Because when you don’t see real results, but do feel your wallet getting lighter every month, you’ll eventually want out. Perhaps you’ll try to cancel the contract (and pay a hefty financial penalty in the process). You may even hire a lawyer to try to get your money back – with no guarantee of success.

In the end, you will be worse off. Filled with anger and regret. Having wasted your time and money. Having only learned what you SHOULD NOT be doing.

So don’t take that phone call or meeting. And don’t sign any contract.

Instead, do your homework. And that starts right here, right now.

What follows are the TOP 10 SECRETS dental marketers don’t want you to know. Because armed with this knowledge, you’ll realize that you won’t need them as much OR at all to bring in new patients.

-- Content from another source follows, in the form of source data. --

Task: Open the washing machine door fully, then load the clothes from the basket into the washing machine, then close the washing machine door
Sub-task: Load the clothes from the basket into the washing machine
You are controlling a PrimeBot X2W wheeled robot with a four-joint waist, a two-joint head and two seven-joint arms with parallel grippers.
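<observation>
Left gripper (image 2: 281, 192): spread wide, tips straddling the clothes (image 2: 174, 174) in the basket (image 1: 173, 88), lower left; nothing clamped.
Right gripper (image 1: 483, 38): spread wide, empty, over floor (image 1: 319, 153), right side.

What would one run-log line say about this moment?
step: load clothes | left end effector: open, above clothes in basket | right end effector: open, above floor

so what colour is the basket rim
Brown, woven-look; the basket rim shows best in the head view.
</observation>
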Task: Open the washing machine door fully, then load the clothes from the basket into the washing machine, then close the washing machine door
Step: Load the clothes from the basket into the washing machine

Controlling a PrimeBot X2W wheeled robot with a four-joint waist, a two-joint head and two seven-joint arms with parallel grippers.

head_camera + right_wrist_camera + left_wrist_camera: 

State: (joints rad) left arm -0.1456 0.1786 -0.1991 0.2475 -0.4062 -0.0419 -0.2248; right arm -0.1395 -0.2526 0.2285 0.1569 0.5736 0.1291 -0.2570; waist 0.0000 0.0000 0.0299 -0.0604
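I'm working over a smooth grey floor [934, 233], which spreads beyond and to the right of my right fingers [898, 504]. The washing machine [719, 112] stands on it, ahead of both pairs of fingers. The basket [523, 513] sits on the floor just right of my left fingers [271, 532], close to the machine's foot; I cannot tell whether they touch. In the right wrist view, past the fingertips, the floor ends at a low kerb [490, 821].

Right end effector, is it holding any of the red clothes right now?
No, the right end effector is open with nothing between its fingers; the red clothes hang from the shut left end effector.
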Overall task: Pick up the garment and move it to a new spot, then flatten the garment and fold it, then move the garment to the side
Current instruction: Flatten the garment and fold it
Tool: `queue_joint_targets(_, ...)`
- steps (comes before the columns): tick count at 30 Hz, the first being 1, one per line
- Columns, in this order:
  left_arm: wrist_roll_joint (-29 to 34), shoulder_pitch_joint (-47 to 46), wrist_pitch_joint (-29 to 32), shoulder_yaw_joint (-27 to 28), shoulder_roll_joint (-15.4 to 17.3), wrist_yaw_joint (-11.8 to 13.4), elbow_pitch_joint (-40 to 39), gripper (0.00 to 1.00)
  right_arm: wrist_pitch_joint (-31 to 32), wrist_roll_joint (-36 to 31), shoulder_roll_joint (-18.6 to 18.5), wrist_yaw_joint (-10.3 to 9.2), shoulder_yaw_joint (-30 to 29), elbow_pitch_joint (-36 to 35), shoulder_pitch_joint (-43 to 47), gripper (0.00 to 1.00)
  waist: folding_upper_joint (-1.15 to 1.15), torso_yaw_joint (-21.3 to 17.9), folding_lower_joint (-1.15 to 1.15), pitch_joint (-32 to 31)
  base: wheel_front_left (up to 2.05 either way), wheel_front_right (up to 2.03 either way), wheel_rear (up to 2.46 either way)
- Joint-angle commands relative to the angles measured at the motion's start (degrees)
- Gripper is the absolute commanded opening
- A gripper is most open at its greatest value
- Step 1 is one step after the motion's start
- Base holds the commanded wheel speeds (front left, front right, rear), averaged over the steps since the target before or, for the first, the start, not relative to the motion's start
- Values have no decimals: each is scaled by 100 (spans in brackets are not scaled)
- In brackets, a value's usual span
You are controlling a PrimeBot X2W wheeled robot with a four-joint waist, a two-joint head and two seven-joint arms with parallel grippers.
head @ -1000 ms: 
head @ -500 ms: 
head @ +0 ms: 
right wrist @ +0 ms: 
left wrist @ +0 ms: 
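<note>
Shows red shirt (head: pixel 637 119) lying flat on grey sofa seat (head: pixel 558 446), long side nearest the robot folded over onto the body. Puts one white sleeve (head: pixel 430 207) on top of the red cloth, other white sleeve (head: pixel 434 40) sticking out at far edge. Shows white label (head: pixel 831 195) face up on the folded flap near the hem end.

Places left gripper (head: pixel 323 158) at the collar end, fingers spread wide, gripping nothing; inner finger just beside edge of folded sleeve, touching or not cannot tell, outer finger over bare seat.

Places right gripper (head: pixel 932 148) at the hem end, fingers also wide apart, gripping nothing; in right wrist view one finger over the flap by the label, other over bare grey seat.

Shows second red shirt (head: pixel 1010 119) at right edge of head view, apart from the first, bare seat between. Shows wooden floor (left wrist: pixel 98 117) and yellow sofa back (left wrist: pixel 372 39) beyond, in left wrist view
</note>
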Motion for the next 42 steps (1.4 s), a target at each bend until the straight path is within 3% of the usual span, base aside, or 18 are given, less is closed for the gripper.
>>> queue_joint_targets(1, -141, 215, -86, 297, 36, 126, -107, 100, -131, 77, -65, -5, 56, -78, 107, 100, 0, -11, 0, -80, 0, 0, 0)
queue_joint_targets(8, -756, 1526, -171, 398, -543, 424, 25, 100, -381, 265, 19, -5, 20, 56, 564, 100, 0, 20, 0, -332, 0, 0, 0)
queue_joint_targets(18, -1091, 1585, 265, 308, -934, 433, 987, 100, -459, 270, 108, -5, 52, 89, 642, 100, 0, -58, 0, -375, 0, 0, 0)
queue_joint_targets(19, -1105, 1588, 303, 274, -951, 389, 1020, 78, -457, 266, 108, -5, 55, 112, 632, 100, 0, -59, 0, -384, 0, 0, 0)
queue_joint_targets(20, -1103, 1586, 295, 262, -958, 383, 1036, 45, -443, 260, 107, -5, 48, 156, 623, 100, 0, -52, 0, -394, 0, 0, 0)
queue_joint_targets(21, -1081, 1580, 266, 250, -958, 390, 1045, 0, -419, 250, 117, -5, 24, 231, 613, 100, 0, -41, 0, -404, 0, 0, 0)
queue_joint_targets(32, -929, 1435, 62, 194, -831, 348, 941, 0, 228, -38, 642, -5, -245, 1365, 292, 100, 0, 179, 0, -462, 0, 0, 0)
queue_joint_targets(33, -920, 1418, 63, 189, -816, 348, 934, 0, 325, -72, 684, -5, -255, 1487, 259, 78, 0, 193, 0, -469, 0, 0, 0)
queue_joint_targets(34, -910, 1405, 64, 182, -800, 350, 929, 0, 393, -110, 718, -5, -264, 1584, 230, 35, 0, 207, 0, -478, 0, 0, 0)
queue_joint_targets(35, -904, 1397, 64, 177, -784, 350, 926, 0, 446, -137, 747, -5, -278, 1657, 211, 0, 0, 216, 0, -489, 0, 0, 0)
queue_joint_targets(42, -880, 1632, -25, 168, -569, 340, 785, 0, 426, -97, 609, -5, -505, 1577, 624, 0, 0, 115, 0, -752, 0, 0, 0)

Now buckle up, because reality is about to hit.

Secret #1: Focus on Existing Patients
As Dr. Arsalan Poorsina (multiple practices across Ontario) puts it: “Our best new patients come from our existing patients. Hands down, internal referrals are the least expensive and most effective way of getting new patients. Happy patients are our best sales force.”

Why, then, do so many dentists focus on acquiring any patient from the internet? Perhaps they feel they need to. They see what others are doing and copy. Maybe they get swindled by dental marketers. Or perhaps they feel legally restricted when it comes to the kinds of marketing campaigns they can run to incentivize their existing patients to refer.

But that’s pure HOGWASH.

There’s nothing illegal, for example, about calling a patient on their birthday to wish them well, see what’s new in their lives, and ask for feedback and referrals. That patient will probably be SHOCKED that their very own dentist called to wish them well and tell the whole world about that experience – because it shows their dentist actually CARES about them. And what did that quick phone call actually cost? Not much.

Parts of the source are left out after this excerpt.